- **Task directions**
In the records below, begin at the line containing "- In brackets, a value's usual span" and end at the line containing "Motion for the"; quote every line in that span exactly, including both boundary lines, and no others.

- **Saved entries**

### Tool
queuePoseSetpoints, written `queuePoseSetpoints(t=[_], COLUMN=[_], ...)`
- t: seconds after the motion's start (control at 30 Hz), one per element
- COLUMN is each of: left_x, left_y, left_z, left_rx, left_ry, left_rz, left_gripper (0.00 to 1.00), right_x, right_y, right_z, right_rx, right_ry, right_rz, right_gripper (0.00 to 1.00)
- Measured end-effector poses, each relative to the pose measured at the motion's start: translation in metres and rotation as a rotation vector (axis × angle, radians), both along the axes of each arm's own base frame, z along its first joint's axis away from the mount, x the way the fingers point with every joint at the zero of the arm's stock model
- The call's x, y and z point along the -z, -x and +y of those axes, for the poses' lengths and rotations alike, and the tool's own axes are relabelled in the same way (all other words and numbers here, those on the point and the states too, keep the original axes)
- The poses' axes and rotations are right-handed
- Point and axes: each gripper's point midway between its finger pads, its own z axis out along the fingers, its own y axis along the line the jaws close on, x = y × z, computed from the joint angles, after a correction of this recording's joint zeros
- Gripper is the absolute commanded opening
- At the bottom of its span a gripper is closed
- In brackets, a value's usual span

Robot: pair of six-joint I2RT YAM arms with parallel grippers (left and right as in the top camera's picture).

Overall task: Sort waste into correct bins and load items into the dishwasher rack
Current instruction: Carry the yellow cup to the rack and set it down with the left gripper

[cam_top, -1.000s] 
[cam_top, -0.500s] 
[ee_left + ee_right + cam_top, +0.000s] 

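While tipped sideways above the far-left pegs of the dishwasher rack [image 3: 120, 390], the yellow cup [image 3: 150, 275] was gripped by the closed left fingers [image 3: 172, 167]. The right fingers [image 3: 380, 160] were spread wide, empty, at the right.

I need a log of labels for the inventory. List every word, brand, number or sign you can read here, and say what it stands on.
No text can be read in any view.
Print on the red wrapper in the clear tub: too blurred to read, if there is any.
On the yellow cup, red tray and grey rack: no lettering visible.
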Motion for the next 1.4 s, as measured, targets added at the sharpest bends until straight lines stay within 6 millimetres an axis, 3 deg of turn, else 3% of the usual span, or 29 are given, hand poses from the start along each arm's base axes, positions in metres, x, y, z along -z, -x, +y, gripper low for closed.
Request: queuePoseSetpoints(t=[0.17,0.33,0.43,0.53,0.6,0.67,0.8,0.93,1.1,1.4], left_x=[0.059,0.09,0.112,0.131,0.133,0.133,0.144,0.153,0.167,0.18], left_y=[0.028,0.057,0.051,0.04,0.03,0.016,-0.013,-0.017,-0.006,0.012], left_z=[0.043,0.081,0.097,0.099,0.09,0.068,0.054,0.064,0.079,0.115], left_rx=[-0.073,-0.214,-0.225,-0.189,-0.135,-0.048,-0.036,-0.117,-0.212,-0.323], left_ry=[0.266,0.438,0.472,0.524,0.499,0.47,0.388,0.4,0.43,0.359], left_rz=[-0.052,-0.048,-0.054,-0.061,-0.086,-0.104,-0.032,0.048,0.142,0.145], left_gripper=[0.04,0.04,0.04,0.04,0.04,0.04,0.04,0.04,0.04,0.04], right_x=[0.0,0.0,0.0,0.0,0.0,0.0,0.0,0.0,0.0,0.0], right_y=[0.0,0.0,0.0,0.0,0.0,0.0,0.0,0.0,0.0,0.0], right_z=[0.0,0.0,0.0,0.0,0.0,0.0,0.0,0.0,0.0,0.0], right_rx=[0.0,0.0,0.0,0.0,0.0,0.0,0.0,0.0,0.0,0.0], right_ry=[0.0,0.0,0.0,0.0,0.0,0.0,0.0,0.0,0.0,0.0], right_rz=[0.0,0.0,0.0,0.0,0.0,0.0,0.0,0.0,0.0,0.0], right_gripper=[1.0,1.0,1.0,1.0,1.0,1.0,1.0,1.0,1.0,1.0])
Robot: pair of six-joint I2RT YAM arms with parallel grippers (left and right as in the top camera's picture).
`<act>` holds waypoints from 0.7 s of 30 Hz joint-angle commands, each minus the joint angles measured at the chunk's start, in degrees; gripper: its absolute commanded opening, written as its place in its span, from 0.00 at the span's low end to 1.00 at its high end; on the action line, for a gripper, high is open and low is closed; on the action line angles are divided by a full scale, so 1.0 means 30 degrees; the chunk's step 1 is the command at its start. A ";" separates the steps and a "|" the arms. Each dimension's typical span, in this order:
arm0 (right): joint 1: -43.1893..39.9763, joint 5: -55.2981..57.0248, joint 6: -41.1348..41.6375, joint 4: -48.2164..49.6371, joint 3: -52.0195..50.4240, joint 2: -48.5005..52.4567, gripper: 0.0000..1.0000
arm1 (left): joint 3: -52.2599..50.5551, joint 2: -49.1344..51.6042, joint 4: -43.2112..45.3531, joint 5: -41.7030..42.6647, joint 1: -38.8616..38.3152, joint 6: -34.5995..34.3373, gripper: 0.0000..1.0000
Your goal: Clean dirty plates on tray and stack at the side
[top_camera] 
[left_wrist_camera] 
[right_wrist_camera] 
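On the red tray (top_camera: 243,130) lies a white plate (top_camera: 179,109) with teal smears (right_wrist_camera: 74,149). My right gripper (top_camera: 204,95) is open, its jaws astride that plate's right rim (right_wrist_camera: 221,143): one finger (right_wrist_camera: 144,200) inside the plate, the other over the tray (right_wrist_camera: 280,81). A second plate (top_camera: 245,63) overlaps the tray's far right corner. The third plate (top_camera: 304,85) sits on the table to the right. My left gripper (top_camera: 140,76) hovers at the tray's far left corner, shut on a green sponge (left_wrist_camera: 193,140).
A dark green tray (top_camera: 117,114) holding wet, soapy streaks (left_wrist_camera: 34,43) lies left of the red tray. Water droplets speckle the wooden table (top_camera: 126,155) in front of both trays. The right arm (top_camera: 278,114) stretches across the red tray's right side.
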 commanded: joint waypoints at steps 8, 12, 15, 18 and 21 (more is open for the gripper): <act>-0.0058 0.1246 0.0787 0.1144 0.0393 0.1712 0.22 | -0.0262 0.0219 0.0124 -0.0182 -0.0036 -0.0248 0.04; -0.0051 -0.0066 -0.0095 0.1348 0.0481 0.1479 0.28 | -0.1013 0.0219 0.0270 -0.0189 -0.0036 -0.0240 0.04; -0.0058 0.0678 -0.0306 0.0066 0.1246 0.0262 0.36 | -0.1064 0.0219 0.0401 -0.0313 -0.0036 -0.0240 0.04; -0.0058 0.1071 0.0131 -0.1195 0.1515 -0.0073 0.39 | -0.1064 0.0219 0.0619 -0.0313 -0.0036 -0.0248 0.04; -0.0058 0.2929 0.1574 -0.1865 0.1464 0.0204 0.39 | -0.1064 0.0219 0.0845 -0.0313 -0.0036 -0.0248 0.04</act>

- **Task answer**
- In brackets, a value's usual span

Robot: pair of six-joint I2RT YAM arms with parallel grippers (left and right as in the top camera's picture).

Overall task: Sort waste into correct bins and load items into the dishwasher rack
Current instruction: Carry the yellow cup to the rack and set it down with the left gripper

[cam_top, -1.000s] 
[cam_top, -0.500s] 
[ee_left + ee_right + cam_top, +0.000s] 

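While tipped sideways above the far-left pegs of the dishwasher rack [image 3: 120, 390], the yellow cup [image 3: 150, 275] was gripped by the closed left fingers [image 3: 172, 167]. The right fingers [image 3: 380, 160] were spread wide, empty, at the right.

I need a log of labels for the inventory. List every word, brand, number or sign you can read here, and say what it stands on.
No text can be read in any view.
Print on the red wrapper in the clear tub: too blurred to read, if there is any.
On the yellow cup, red tray and grey rack: no lettering visible.
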Motion for the next 1.4 s, as measured, targets added at the sharpest bends until straight lines stay within 6 millimetres an axis, 3 deg of turn, else 3% of the usual span, or 29 are given, hand poses from the start along each arm's base axes, positions in metres, x, y, z along -z, -x, +y, gripper low for closed.

No more output is required.